Records from a data collection:
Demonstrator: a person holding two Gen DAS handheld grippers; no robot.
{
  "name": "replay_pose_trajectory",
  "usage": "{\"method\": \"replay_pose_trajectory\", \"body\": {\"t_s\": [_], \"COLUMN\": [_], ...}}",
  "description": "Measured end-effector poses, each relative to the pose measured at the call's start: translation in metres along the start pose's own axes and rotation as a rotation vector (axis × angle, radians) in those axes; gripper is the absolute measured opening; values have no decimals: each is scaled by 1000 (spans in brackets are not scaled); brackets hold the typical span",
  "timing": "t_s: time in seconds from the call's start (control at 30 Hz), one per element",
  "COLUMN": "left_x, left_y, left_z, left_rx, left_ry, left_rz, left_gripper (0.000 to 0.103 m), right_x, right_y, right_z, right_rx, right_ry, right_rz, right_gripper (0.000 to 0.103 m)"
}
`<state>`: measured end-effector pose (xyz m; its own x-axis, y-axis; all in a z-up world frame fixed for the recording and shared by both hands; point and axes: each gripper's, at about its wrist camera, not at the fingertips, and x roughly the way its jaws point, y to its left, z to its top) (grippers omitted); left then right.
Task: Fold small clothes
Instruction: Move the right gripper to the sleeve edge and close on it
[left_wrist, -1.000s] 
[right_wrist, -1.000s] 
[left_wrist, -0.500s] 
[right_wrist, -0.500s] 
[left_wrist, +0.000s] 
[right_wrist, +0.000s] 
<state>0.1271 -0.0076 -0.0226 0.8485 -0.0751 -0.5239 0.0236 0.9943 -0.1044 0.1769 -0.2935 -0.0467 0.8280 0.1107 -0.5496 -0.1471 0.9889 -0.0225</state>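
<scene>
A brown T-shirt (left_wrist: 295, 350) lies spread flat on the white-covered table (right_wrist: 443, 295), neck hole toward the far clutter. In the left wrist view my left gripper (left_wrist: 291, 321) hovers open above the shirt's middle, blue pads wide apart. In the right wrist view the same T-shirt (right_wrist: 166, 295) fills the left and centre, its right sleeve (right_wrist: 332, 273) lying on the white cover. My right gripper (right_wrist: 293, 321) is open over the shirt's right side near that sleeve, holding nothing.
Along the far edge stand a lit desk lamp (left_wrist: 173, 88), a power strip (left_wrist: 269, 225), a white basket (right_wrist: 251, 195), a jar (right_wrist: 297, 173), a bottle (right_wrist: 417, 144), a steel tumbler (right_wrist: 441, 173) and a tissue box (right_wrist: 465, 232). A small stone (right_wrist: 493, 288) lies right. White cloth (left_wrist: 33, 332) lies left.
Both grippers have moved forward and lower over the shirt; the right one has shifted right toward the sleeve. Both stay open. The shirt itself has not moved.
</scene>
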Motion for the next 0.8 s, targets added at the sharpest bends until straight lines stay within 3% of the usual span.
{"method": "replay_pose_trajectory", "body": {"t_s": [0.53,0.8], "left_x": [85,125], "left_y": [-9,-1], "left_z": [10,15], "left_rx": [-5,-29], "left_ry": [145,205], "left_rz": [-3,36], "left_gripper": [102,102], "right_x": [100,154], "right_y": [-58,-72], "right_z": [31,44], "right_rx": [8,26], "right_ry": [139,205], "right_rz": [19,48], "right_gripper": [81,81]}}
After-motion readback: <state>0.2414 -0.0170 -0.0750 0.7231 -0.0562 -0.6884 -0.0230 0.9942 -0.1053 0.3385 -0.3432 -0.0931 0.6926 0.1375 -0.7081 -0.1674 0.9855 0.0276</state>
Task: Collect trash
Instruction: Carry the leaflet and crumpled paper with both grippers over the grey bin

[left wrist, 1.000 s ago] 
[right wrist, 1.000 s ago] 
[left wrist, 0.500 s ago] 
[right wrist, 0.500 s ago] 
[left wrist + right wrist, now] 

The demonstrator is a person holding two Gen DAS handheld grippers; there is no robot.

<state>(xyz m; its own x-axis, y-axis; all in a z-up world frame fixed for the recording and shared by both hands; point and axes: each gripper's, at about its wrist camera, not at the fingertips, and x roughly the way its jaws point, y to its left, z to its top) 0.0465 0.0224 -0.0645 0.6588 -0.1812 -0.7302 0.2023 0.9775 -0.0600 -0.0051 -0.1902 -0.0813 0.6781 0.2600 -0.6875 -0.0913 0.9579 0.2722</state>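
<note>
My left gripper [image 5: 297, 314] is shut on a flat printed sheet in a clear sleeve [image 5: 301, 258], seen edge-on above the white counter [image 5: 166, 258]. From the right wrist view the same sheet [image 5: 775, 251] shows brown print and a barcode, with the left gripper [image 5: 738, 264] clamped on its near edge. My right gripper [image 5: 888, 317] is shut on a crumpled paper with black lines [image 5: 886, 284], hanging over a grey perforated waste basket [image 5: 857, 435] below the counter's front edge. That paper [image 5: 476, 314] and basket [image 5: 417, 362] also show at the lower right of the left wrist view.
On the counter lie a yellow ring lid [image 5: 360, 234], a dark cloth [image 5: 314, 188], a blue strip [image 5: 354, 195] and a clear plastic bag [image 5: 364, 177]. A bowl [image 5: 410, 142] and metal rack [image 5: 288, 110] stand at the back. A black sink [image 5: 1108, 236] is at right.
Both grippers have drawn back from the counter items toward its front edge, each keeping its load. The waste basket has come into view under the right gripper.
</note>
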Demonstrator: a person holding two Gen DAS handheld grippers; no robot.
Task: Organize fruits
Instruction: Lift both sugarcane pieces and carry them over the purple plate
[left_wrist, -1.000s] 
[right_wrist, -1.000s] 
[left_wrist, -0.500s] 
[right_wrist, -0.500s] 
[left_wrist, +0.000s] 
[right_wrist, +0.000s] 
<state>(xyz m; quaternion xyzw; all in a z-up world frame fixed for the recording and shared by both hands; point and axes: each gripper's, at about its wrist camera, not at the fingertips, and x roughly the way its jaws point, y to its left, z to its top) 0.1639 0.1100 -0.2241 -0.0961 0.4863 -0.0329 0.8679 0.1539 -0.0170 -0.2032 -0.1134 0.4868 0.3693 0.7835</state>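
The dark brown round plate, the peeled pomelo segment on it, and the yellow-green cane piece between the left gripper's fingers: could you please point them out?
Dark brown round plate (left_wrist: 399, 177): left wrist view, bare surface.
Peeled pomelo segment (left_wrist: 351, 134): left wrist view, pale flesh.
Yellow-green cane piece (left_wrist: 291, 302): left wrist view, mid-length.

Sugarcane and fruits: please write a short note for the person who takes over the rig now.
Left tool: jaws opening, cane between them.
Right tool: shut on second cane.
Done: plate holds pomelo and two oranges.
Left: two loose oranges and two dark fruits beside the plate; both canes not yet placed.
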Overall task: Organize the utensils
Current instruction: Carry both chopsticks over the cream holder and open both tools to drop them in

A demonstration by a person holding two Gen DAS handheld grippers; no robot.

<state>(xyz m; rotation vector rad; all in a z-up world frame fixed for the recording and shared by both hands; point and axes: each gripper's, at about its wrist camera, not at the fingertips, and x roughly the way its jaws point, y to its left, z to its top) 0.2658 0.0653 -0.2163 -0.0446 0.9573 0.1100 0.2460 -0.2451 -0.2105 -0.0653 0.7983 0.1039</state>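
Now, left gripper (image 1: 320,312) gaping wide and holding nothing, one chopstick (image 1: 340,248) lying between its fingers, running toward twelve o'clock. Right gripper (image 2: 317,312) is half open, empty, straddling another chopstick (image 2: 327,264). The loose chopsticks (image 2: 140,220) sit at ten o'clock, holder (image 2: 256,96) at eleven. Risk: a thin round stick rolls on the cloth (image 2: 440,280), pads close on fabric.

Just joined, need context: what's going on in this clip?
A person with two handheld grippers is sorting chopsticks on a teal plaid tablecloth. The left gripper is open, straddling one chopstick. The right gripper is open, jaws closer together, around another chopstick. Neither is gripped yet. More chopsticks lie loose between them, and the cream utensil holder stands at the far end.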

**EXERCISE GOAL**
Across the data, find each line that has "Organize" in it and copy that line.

**RESULT**
Task: Organize fruits
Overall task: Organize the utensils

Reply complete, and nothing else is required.